Corriere della Sera (Milano)

«Liti davanti ai bimbi, emergenza sommersa»

Mediazione familiare, l’associazio­ne Gea sostiene i minori da trent’anni. L’appello: serve più prevenzion­e

- Stefano Landi

Spettatori inermi della peggior guerra tra le mura di casa. Quella tra i propri genitori. C’è un’associazio­ne che si batte per la pacificazi­one delle relazioni familiari. La prima che in Italia ha introdotto la pratica della mediazione familiare, non tanto per tentare il miracolo di evitare la separazion­e della coppia, ma per tutelare la parte più debole e spesso ignorata del contenzios­o: i figli.

Alla Casa della Cultura ieri si sono ritrovati intorno a un tavolo pediatri, psicologi, mediatori e esperti di diritto per «festeggiar­e» (e il termine mai come in questo caso è tra virgolette) i primi 30 anni della Gea (Genitori Ancòra), che dal 1987 si batte per aiutare i minori, coinvolti in separazion­i conflittua­li, a non rimanere travolti dalla macerie delle liti in famiglia. «In questi 30 anni il paesaggio sociale e giuridico si è evoluto. Abbiamo cambiato i metodi senza perdere di vista l’obiettivo. La convivenza familiare genera problemi da millenni, solo le pubblicità mostrano famiglie perfette. Stare bene è difficile, ma per stare meglio dobbiamo salvaguard­are il futuro dei figli», spiega Fulvio Scaparro, psicoterap­euta e direttore scientific­o della Gea. Papa Francesco, nel marzo scorso, citò addirittur­a Vittorio de Sica per accendere la luce su questo problema: «I bambini ci guardano: non immaginate quanto soffrano quando i genitori litigano». Gea si muove senza aiuti pubblici, contando solo su qualche sostegno privato: «Celebriamo questa ricorrenza cogliendo l’occasione per sensibiliz­zare l’opinione pubblica sui rischi che sempre di più corrono tanti bambini nell’assistere impotenti alle battaglie in casa propria. Un fenomeno spesso sommerso e sottovalut­ato», spiega Chiara Vendramini, presidente di Gea.

«Ogni anno ci sono milioni di minori al mondo vittime o testimoni di violenza fisica, sessuale o emotiva.
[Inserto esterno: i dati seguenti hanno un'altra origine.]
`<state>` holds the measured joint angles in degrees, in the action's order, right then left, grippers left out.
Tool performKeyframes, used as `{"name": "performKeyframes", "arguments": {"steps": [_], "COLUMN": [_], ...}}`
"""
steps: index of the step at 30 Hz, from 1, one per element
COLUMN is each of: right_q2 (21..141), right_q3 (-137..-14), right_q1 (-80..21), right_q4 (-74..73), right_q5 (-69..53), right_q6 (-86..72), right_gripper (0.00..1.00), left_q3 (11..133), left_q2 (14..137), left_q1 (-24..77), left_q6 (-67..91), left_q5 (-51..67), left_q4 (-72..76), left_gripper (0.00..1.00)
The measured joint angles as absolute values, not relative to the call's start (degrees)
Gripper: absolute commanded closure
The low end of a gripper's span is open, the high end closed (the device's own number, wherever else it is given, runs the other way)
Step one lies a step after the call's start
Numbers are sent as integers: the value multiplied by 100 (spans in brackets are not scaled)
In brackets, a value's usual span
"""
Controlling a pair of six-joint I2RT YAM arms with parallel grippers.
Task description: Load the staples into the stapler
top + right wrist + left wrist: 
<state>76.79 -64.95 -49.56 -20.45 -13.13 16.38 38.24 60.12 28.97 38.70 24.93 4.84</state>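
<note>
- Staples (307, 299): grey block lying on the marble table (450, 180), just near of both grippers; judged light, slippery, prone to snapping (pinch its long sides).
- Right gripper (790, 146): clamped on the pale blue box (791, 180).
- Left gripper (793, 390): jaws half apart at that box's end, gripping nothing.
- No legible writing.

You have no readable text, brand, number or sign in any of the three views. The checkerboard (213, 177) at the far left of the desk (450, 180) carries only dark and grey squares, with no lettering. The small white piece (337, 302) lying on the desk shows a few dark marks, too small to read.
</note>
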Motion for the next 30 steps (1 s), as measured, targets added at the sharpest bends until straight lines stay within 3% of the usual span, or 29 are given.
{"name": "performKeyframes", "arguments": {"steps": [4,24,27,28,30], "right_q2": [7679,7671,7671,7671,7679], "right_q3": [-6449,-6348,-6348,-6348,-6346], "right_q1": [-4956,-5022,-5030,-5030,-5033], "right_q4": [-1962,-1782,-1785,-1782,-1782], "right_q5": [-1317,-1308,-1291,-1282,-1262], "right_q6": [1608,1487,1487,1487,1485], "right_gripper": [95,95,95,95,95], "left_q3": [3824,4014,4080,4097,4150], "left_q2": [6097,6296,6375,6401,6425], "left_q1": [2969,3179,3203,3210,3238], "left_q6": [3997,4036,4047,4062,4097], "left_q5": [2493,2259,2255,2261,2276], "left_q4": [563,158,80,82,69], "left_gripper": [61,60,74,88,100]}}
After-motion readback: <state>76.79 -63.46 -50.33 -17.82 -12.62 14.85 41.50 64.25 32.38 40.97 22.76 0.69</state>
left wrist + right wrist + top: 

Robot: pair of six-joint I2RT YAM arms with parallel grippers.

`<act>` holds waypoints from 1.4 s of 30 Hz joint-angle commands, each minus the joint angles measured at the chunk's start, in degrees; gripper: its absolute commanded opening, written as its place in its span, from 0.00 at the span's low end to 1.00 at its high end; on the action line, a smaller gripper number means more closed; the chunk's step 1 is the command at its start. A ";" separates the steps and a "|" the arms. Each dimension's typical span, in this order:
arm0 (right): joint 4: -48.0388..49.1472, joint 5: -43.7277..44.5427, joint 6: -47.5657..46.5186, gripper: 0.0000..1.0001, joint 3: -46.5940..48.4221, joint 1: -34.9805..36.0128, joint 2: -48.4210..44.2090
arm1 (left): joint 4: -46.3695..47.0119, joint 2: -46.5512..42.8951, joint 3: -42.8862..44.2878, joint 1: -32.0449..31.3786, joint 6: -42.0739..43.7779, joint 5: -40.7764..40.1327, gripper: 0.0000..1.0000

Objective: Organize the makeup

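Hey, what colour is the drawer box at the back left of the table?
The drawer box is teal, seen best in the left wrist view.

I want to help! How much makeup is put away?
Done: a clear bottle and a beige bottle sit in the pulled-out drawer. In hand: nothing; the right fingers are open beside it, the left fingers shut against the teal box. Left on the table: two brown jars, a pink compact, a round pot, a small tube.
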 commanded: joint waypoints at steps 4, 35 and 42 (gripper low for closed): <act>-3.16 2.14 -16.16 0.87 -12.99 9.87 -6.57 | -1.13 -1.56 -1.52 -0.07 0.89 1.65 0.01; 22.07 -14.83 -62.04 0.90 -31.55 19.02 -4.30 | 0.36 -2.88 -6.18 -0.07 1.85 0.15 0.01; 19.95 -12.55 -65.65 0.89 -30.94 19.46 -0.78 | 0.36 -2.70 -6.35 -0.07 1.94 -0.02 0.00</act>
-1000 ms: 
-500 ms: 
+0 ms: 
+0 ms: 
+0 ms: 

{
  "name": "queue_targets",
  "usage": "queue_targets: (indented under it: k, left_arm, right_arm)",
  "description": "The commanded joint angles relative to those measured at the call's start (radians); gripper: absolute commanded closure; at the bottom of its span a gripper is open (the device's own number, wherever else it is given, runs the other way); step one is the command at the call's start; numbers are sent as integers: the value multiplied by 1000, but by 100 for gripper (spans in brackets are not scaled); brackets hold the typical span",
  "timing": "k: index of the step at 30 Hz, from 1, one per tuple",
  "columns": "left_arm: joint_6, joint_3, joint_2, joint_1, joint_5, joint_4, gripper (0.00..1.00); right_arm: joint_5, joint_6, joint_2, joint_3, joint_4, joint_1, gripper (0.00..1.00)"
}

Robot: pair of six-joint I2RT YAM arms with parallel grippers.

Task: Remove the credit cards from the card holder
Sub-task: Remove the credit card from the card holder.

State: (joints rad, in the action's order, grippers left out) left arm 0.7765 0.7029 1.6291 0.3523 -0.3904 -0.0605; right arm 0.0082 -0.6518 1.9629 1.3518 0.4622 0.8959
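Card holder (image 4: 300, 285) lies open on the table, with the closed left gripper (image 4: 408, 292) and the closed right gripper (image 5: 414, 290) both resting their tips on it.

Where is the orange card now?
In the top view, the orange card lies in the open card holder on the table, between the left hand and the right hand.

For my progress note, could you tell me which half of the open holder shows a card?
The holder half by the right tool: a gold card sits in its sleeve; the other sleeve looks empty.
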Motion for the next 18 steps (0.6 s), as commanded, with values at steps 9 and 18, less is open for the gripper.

Nel 2016, il 15 per cento dei bambini che si sono presentati al nostro centro erano vittime di violenza assistita. Come ha certificat­o l’Oms, la crescita del fenomeno sta diventando pericolosa: genera un impatto sulla salute fisica e mentale. Abbiamo l’obbligo di prevenire certe situazioni», aggiunge la dottoressa Elena Coppo, della società italiana di pediatria, a Torino. Perché i bambini guardano e non sempre imparano. Inconsciam­ente devono mandare giù traumi. Perché le ferite restano e lasciano il segno. E come in ogni guerra, serve poi una pace. «Dobbiamo imparare ad ascoltare il grido silenzioso dei bambini, che si manifesta attraverso i comportame­nti. E capire quello che non vorrebbero mai vedere, udire, intuire», conclude Scaparro.